Massu would later defend himself against these charges. Although he had not succeeded in arresting Petiot, he had identified the murderer, uncovered the evidence to bring him to trial, apprehended several accomplices, and identified a number of Petiot’s alleged victims. It was his team that had established the basic paramete
rs of the case. Massu was proud of his work, he said, even if he never had the chance to interrogate Petiot, as he had long wanted.
On Saturday, March 23, the trial resumed at one o’clock in the afternoon, drawing probably the largest crowd yet. Newspaper accounts of the court’s relocation to rue Le Sueur had evoked more curiosity and attracted even more members of high society. Rainier, the heir to the Principality of Monaco, and Laure, the wife of the provisional president of France, Félix Gouin, were among those who came à la Petiot as if it were the theater. The duke of Windsor, it was said, had written Leser to ask permission to attend the trial.
Just before the président opened the proceedings, a man fainted and the ushers struggled in the packed room to remove him to safety. After the delay, Commissaire Massu’s assistant, Inspector Marius Battut, took the stand, carrying a stack of notes. He had handled many of the details of the investigation, including the discovery of the suitcases in Courson-les-Carrières and the identification of many victims. The inspector was able to hold his ground.
When asked if the Wolffs and the Basches had served as Gestapo informers, Battut was adamant: “I can assert the contrary under oath.”
After a heated exchange that ended with Floriot forcing Battut to admit that Dreyfus had been working for the Gestapo, Floriot asked the witness if the suitcases the police found were ever shown to the victims’ families.
“To my knowledge, no.”
“Why not?”
“Maître, you are forgetting that we were under the Occupation.” It was difficult to imagine Nazi authorities making an effort to help families of Jews, criminals, or other people who had tried to escape.

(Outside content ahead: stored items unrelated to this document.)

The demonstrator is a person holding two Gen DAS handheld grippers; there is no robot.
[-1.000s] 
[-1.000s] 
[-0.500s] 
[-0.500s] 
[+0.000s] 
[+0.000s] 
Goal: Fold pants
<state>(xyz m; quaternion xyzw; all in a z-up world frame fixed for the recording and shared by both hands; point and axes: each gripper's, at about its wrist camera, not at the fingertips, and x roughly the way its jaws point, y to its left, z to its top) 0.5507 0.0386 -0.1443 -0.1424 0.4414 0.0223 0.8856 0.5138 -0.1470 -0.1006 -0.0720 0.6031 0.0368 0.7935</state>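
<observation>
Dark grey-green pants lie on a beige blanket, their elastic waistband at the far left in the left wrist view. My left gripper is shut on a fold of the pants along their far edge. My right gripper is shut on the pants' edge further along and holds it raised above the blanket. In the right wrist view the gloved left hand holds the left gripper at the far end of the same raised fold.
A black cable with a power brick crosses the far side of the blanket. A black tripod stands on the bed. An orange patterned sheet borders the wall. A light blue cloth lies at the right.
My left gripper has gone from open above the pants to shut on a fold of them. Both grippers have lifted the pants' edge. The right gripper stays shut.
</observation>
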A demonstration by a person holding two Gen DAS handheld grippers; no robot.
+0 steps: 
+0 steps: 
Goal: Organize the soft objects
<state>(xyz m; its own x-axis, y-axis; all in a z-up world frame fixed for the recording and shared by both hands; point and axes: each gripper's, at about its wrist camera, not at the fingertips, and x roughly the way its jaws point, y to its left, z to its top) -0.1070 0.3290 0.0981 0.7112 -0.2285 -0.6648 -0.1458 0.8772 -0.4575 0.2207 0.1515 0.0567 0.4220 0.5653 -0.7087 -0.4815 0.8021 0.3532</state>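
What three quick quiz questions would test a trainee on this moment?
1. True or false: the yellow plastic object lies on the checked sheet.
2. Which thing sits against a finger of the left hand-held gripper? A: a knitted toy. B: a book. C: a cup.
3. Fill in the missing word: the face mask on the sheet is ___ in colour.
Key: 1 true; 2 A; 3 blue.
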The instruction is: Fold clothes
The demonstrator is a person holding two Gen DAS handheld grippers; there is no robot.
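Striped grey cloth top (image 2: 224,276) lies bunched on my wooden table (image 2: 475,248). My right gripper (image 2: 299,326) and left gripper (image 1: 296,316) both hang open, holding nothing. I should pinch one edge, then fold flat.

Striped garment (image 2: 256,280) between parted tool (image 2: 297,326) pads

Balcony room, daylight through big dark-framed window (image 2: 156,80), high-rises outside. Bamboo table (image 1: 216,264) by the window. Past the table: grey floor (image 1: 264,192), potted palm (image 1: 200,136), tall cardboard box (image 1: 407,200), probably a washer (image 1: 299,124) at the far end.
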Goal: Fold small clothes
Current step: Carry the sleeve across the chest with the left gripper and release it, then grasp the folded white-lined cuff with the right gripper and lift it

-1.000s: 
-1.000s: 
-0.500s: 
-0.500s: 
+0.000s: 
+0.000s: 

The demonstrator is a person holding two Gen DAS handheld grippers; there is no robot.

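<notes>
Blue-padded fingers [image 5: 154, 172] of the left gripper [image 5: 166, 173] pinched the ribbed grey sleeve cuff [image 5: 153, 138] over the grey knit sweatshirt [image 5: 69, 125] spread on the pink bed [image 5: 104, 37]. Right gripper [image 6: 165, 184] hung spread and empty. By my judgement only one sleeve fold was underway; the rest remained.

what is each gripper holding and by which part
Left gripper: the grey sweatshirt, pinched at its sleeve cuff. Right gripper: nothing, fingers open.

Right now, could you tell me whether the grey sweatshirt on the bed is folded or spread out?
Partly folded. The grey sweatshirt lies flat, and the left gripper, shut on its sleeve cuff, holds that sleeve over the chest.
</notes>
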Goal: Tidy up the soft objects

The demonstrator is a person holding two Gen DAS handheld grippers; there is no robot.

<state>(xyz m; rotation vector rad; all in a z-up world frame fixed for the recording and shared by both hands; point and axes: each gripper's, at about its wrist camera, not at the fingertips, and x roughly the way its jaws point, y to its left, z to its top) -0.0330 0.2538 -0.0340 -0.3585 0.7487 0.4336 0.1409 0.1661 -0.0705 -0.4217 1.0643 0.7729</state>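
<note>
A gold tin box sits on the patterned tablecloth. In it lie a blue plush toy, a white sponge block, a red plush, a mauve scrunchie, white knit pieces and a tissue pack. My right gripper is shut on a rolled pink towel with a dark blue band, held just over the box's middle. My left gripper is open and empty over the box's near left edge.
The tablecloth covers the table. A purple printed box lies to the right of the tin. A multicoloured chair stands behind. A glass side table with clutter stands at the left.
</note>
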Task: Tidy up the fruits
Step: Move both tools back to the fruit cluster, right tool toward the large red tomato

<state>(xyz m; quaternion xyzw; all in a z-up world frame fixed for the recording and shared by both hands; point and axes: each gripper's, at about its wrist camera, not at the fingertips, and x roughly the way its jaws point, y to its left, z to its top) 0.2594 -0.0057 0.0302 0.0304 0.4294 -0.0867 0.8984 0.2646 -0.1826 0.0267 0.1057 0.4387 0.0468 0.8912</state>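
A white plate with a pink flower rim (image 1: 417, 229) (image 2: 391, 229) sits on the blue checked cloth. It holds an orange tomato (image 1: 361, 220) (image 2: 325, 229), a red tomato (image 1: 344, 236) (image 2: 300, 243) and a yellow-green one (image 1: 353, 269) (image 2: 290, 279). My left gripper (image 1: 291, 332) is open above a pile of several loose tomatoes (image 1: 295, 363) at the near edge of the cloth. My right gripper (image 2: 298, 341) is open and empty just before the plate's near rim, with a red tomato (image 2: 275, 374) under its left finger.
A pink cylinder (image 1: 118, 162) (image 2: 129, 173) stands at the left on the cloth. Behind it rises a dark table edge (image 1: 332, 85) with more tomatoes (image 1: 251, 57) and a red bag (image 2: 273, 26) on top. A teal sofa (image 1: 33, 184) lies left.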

Floriot asked about Lafont’s visit to Massu and the identification of the silk shirts that had belonged to Petiot’s now acknowledged victim, Adrien Estébétéguy. “I am not well informed on that matter,” Battut said. He knew that Lafont was interested in the fate of some of his men who had posed as German police and committed a number of robberies. All of them went missing, he said, except for “a man named Lombard, who did not disappear.”